TASK REQUIREMENTS » Nothing but the lines from the one containing "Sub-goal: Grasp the" through the final line of the listing should appear in the answer, each exactly as written.

(INFORMATION SHOWN)

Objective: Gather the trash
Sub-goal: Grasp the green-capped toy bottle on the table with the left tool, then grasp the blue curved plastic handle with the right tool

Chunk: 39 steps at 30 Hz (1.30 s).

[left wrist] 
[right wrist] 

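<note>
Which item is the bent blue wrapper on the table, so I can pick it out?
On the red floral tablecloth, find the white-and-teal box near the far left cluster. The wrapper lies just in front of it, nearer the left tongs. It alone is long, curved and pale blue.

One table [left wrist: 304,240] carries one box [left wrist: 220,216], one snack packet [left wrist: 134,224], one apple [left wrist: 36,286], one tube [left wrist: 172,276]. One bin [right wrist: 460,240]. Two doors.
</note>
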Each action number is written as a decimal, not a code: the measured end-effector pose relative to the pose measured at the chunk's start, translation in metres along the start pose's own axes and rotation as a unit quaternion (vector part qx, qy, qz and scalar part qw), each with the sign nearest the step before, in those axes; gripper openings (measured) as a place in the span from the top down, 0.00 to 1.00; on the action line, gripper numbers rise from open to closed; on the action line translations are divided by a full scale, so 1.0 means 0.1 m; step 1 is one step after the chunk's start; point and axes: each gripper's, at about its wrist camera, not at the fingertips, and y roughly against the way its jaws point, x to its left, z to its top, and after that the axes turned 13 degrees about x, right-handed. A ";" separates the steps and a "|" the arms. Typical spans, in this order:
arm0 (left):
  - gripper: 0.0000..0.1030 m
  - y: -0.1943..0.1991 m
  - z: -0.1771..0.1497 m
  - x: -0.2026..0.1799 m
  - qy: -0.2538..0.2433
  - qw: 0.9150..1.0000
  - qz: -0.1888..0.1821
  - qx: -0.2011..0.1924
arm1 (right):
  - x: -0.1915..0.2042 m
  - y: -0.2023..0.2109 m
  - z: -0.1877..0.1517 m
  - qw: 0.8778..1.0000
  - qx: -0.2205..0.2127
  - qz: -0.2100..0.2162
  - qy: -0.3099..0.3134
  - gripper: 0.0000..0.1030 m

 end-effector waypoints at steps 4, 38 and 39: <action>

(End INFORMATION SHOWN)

THE COMPLETED TASK »
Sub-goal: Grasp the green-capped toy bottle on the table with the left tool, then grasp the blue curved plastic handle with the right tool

Chunk: 39 steps at 30 Hz (1.30 s).

[left wrist] 
[right wrist] 

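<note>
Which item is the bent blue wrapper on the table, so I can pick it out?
On the red floral tablecloth, find the white-and-teal box near the far left cluster. The wrapper lies just in front of it, nearer the left tongs. It alone is long, curved and pale blue.

One table [left wrist: 304,240] carries one box [left wrist: 220,216], one snack packet [left wrist: 134,224], one apple [left wrist: 36,286], one tube [left wrist: 172,276]. One bin [right wrist: 460,240]. Two doors.
</note>
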Each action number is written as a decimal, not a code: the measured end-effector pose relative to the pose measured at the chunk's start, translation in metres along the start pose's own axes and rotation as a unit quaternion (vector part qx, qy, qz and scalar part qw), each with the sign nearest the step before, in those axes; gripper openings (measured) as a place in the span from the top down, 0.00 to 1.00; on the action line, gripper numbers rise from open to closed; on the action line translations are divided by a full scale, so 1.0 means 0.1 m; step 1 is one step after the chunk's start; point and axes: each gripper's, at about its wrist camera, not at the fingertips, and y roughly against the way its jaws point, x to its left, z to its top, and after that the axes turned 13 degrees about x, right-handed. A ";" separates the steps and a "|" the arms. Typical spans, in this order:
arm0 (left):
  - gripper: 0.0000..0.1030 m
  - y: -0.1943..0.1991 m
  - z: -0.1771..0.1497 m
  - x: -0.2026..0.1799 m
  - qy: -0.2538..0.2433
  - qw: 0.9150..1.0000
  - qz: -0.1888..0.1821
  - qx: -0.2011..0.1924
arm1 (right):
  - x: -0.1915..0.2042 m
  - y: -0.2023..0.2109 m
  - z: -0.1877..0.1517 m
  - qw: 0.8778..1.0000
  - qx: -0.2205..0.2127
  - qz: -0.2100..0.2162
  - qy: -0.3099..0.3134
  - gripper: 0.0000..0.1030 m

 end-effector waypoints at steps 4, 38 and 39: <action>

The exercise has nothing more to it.